The 5th Volunteer Battalion was a Volunteer Force battalion of the Royal Scots that existed from 1859 - 1908. It participated in The Second Boer War and gained its one and only battle honour from that war.

== History ==
The 5th Volunteer Battalion can trace its history to August 6, 1859 when 153 men from Leith created two new rifle companies and in December became known as the "1st Mid-Lothian (Leith) Rifle Volunteer Corps" with four companies. In 1863 the 4th Mid-Lothian (Corstorphine) Rifle Volunteer Corps amalgamated with the regiment and formed the new 9th, 10th, and 11th Companies. In 1884 the regiment was re-organized and reduced to 10 Companies. Later in 1888 it joined the Royal Scots as the 5th Volunteer Battalion. During the South African War 196 of its members served with the Royal Scots where Captain Campbell and Corporal T. H. Greg gained the Mentioned in dispatches and later the Distinguished Conduct Medal.

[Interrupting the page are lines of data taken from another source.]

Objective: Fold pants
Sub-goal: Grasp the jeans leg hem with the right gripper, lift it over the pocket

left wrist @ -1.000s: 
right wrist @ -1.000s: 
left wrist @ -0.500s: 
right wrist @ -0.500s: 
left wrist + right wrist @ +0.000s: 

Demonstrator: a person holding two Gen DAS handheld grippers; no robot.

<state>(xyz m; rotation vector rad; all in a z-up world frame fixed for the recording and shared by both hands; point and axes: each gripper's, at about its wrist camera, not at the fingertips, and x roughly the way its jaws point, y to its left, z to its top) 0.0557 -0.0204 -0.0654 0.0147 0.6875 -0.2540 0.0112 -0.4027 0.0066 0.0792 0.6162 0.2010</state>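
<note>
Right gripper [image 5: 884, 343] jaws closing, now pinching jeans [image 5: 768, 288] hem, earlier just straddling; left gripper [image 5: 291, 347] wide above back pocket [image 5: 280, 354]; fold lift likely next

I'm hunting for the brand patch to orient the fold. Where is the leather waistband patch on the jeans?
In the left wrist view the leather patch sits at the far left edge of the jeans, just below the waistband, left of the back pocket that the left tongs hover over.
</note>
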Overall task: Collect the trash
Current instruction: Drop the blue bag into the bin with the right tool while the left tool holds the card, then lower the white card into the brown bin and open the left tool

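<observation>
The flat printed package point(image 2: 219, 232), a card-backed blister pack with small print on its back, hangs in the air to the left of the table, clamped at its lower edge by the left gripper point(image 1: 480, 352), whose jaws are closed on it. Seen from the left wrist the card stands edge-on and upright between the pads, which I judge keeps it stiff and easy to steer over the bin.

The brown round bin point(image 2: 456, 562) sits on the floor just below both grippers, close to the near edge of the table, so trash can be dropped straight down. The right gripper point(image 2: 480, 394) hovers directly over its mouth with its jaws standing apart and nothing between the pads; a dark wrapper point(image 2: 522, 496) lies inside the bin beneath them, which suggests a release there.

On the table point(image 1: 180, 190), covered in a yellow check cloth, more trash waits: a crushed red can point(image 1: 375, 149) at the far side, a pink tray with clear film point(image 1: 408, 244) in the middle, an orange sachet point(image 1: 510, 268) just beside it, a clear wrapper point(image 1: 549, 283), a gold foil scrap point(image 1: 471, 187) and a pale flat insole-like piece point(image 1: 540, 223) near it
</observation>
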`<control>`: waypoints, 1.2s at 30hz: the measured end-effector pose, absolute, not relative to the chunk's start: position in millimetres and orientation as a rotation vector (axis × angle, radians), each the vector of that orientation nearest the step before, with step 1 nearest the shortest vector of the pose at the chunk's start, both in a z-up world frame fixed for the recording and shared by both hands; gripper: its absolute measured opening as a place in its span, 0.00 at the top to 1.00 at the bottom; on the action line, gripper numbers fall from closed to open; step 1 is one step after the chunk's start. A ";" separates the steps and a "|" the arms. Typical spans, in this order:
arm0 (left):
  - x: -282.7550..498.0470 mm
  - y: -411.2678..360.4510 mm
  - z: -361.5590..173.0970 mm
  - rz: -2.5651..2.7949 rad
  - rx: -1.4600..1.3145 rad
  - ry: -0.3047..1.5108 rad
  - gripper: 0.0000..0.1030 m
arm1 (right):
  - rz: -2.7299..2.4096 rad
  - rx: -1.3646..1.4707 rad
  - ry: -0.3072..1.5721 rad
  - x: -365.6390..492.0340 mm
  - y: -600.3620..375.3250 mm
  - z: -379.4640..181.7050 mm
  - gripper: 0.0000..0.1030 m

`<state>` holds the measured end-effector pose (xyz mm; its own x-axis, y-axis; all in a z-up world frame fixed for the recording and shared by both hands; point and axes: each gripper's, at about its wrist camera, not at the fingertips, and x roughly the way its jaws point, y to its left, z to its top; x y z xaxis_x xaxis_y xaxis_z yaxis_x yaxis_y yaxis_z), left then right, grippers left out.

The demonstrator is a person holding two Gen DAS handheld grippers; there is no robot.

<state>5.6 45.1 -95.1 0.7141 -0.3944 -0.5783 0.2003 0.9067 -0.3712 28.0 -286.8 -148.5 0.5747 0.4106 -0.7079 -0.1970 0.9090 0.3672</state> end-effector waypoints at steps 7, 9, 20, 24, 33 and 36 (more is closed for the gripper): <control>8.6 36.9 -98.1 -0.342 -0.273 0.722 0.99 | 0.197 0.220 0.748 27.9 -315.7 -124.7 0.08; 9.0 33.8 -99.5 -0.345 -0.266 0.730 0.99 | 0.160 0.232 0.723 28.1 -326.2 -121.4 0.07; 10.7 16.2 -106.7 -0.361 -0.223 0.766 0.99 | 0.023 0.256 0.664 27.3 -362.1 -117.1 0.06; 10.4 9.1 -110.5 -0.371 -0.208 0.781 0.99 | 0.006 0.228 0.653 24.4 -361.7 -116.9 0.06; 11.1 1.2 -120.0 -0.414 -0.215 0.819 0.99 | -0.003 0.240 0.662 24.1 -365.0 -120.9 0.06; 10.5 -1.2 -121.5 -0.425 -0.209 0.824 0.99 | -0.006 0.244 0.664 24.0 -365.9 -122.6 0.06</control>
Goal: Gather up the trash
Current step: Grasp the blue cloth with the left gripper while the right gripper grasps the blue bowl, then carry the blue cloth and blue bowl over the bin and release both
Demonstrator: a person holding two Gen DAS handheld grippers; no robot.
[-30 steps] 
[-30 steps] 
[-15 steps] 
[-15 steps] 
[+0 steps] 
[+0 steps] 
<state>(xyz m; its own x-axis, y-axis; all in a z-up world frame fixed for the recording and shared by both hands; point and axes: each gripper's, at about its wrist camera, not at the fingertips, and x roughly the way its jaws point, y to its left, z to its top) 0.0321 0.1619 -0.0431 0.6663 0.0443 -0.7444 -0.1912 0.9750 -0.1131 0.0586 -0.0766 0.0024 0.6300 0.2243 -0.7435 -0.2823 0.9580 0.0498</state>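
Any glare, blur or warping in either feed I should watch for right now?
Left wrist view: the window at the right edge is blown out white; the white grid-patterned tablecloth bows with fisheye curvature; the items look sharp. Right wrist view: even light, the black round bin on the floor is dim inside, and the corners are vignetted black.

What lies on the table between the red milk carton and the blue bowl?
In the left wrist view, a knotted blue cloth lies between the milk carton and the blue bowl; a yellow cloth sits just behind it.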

In No.3 company Private J. G. Lockhart gained another Mentioned in dispatches. After its disbandment and dispersion into the Territorial Force the battalion's traditions were kept up by the 5th, later 7th battalions.

== Structure 1868 ==
The regiment was at its highest strength in 1868 consisting of 12 companies:

- Headquarters - Leith Walk
  - No. 1 Company - Leith
  - No. 2 Company - Leith
  - No. 3 Company - Leith
  - No. 4 Company - Leith
  - No. 5 Company - Leith
  - No. 6 Company - Leith
  - No. 7 Company - Leith
  - No. 8 Company - Leith
  - No. 9 Company - Leith
  - No. 10 Company - Leith
  - No. 11 Company - Leith
  - Band of the 1st Mid-Lothian Rifle Volunteer Corps

A 10th Company also existed as a Cyclist company in 1901.